►

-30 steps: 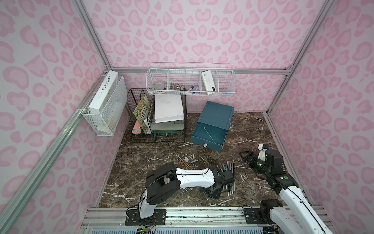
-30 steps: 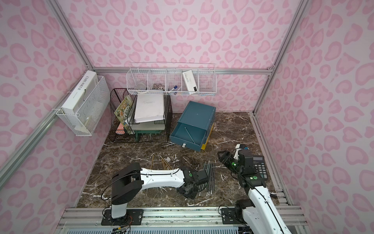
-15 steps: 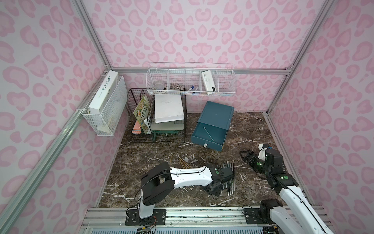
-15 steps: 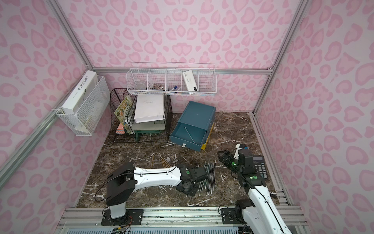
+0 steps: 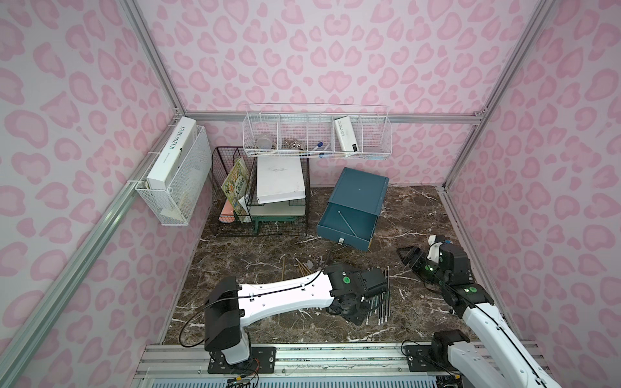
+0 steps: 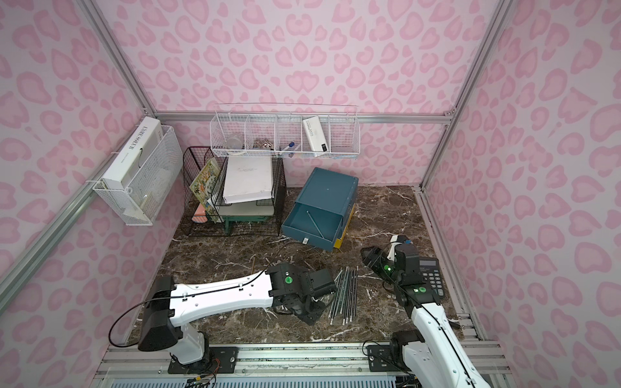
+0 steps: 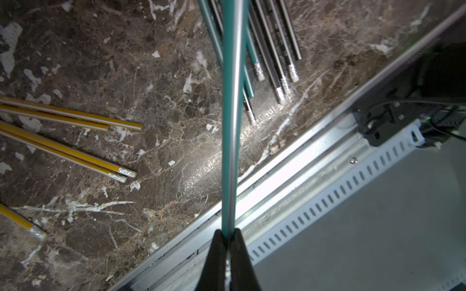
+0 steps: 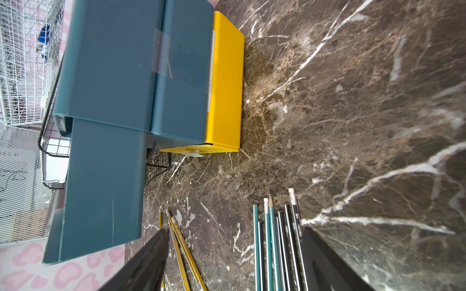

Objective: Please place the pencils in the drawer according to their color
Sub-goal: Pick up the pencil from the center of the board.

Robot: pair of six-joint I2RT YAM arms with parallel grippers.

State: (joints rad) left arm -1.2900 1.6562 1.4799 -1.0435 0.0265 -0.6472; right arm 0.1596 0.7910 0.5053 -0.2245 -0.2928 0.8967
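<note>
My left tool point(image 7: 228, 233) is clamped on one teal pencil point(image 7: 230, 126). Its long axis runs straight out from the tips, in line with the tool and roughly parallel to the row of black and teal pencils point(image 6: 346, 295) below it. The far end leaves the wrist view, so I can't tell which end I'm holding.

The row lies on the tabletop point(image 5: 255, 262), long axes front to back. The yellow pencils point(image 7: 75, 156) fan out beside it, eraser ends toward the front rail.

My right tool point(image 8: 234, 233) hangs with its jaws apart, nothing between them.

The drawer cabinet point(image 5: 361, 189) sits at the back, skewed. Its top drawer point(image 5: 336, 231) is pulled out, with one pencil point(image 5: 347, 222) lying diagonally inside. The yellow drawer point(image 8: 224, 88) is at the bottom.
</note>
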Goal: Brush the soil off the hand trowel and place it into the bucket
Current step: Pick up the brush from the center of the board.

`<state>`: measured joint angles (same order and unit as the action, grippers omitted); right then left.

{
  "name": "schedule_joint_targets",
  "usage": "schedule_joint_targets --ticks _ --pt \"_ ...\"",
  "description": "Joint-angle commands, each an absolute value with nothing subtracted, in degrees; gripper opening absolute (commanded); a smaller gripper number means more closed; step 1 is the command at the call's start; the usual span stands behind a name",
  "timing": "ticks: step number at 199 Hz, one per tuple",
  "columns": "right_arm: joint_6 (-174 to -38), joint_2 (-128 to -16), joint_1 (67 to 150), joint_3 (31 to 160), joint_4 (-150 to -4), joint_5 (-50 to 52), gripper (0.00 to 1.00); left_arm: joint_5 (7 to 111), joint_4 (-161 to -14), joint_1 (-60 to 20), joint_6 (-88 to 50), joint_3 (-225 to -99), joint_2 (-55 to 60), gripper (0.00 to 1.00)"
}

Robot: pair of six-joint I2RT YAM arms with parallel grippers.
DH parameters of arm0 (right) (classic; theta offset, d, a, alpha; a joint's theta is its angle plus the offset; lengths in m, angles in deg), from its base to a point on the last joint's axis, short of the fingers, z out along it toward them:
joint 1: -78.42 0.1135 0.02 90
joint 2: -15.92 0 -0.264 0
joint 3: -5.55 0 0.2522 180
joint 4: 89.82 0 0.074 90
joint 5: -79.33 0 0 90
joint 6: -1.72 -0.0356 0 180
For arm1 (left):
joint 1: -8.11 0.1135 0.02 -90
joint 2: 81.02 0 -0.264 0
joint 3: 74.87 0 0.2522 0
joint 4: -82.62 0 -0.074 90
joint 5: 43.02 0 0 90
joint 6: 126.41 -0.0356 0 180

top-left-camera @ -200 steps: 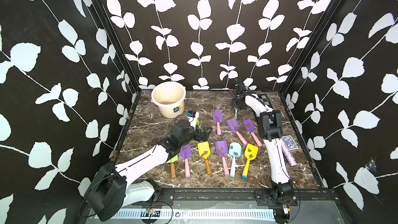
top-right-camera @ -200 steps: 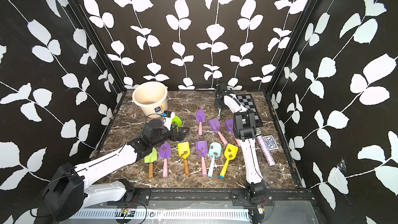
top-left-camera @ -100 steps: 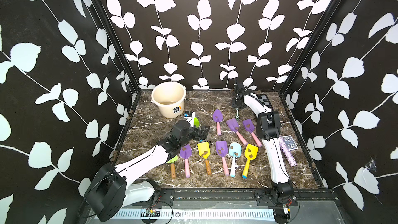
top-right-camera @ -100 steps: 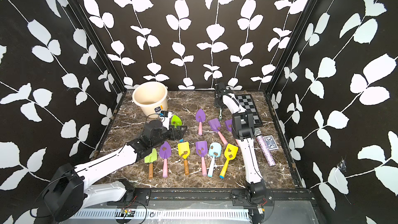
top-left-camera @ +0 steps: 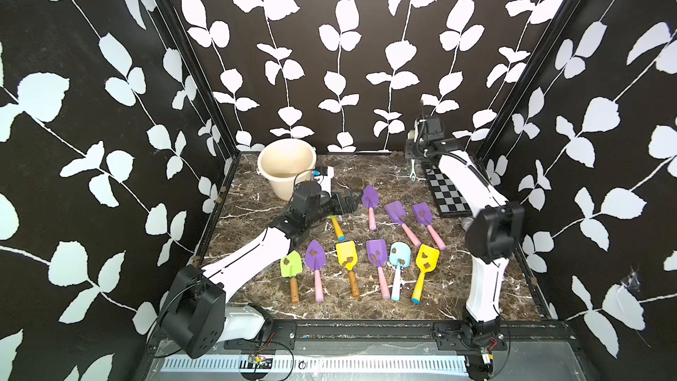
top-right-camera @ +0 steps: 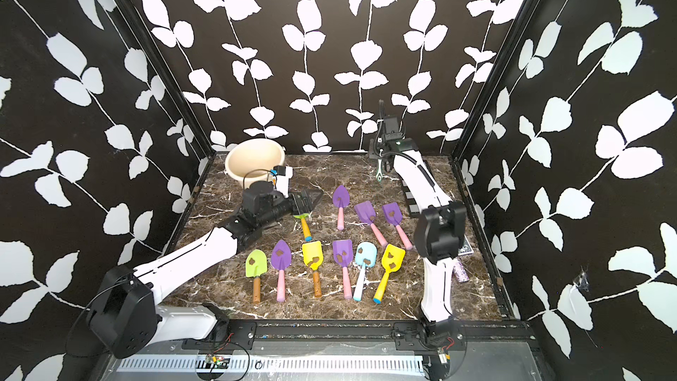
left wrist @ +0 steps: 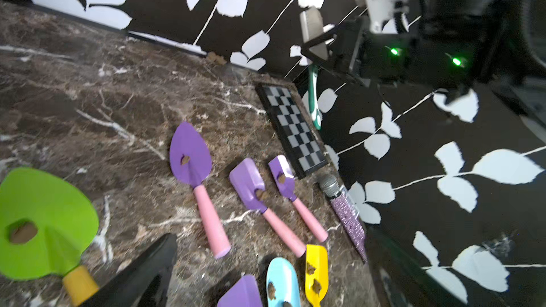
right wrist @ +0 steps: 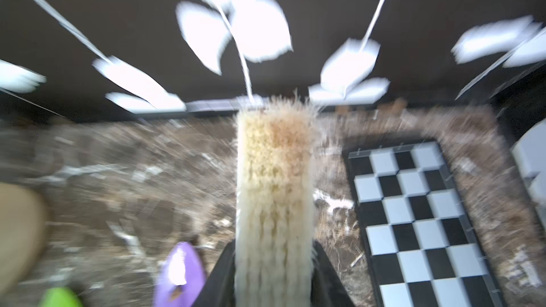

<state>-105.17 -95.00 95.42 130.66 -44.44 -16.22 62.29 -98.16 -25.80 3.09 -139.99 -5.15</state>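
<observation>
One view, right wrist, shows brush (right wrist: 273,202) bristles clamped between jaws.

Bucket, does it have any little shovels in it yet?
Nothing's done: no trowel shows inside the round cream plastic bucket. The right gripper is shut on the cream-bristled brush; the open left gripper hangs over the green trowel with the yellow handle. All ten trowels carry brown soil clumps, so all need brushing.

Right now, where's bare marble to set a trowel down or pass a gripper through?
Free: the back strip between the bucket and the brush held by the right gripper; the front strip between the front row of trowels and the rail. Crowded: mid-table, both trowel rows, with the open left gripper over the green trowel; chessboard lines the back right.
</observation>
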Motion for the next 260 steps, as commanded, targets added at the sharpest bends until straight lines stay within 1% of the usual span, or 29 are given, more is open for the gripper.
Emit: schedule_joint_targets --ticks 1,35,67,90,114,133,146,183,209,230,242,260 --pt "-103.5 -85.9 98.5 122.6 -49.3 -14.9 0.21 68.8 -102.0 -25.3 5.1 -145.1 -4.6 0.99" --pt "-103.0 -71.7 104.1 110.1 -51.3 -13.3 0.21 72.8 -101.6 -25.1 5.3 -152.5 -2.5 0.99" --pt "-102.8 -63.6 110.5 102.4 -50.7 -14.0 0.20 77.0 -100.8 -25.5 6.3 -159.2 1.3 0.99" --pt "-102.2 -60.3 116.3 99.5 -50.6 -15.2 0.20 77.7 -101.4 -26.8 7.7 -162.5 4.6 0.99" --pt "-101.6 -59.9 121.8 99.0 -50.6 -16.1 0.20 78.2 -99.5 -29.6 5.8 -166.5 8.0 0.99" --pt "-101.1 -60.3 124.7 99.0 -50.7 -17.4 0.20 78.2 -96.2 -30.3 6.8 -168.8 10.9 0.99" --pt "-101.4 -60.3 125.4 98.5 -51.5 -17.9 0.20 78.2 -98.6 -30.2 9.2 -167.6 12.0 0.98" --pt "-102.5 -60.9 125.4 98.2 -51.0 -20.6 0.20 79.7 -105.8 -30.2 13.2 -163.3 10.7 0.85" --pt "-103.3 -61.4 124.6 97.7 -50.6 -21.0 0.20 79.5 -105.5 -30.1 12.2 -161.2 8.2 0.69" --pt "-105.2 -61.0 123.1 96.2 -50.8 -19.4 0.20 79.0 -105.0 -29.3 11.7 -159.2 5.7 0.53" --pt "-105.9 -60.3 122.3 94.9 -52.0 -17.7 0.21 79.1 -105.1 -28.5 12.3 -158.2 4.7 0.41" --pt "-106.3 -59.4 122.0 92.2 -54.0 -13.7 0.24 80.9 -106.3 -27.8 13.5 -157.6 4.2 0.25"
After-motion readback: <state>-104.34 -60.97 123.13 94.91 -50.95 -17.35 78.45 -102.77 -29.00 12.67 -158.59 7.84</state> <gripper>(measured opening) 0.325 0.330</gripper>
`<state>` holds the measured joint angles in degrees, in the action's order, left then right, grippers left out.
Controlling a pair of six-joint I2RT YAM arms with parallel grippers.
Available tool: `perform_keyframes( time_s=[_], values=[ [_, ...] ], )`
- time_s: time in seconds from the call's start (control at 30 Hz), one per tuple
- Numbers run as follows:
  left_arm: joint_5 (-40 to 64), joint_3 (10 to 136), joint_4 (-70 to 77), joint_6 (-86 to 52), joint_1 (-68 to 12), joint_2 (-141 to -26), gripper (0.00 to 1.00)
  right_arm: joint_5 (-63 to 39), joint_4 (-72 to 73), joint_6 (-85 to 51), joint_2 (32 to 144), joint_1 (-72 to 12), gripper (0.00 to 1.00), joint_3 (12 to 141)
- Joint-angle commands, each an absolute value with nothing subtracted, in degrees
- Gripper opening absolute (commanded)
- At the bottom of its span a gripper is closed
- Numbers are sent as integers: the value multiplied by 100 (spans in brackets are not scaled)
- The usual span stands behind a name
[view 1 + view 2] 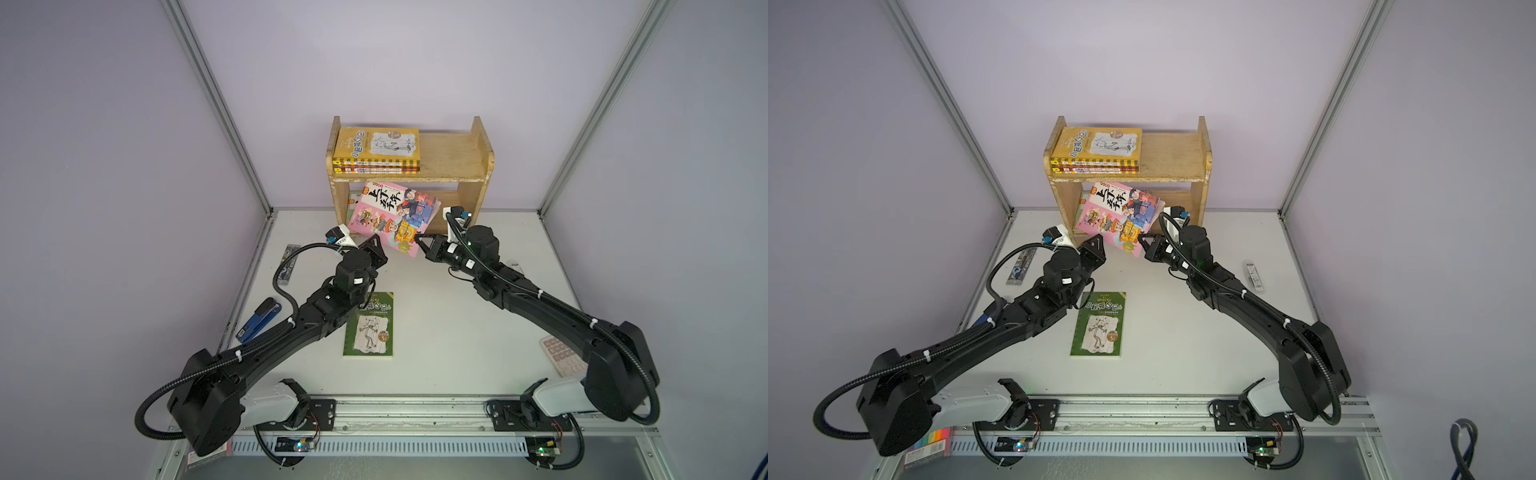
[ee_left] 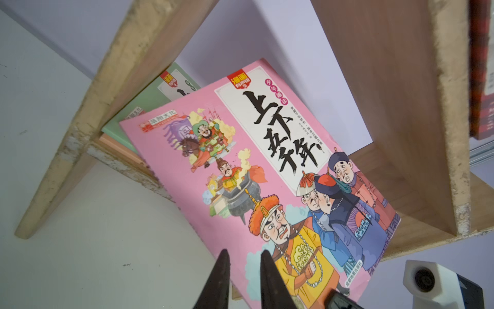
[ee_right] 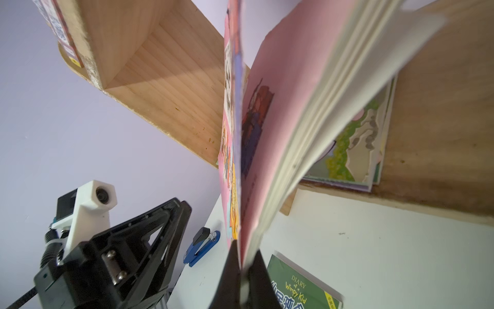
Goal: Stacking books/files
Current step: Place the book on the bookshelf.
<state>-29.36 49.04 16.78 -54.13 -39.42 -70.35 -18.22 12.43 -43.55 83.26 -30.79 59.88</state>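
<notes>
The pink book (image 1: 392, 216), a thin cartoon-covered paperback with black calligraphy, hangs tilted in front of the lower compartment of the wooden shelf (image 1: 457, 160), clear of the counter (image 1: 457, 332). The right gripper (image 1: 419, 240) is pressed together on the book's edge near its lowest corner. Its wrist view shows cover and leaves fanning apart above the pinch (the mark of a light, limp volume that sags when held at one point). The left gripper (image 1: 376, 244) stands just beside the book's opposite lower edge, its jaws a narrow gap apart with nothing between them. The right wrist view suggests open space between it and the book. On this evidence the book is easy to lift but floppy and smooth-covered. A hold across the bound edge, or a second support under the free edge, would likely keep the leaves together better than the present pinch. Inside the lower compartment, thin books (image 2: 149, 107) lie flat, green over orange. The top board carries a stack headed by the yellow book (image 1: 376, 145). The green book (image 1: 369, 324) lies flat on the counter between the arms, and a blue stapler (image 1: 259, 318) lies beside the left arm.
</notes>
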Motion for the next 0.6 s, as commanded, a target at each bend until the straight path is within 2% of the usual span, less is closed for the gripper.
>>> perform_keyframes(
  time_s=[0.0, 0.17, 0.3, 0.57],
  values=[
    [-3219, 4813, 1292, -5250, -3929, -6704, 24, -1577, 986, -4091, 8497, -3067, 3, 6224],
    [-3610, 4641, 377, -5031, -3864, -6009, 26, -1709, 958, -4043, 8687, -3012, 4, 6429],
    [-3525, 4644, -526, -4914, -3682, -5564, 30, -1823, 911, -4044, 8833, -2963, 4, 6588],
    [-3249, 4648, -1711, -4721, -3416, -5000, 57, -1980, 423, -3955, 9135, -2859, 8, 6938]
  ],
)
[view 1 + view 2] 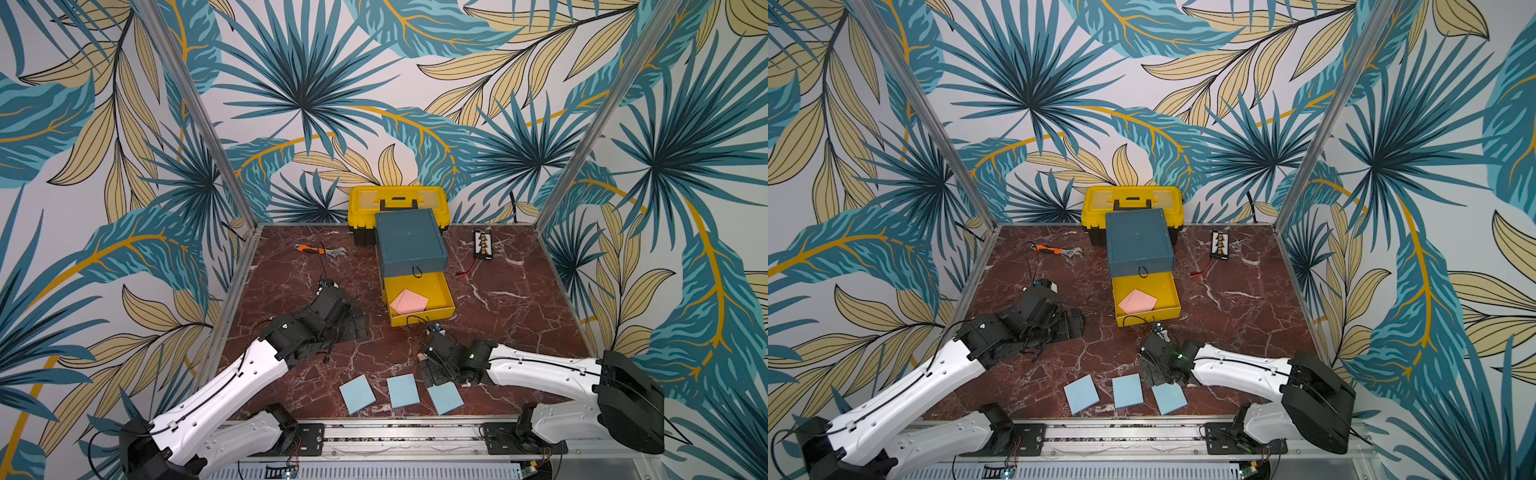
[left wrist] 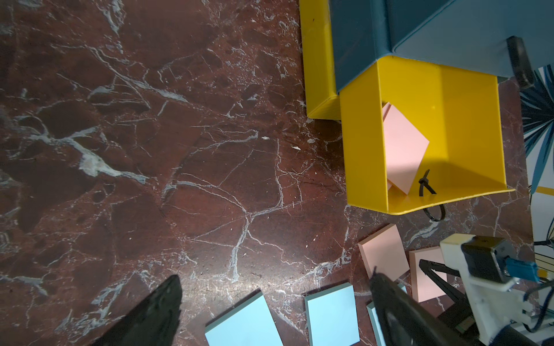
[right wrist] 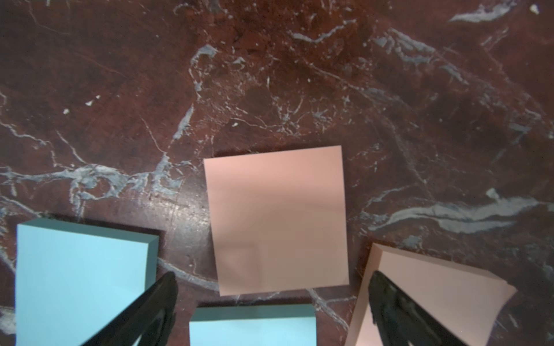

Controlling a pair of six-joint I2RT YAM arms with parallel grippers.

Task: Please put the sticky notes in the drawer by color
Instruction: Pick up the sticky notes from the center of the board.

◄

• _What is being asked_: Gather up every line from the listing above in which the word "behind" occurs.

• _Solution below_:
  "description": "Joint-angle commands, each an absolute value with nothing subtracted, in degrees; gripper opening absolute (commanded); a smaller gripper number means more closed; step 1 is the command at the call's start; the usual span stands behind a name",
- The usual span stands behind a name

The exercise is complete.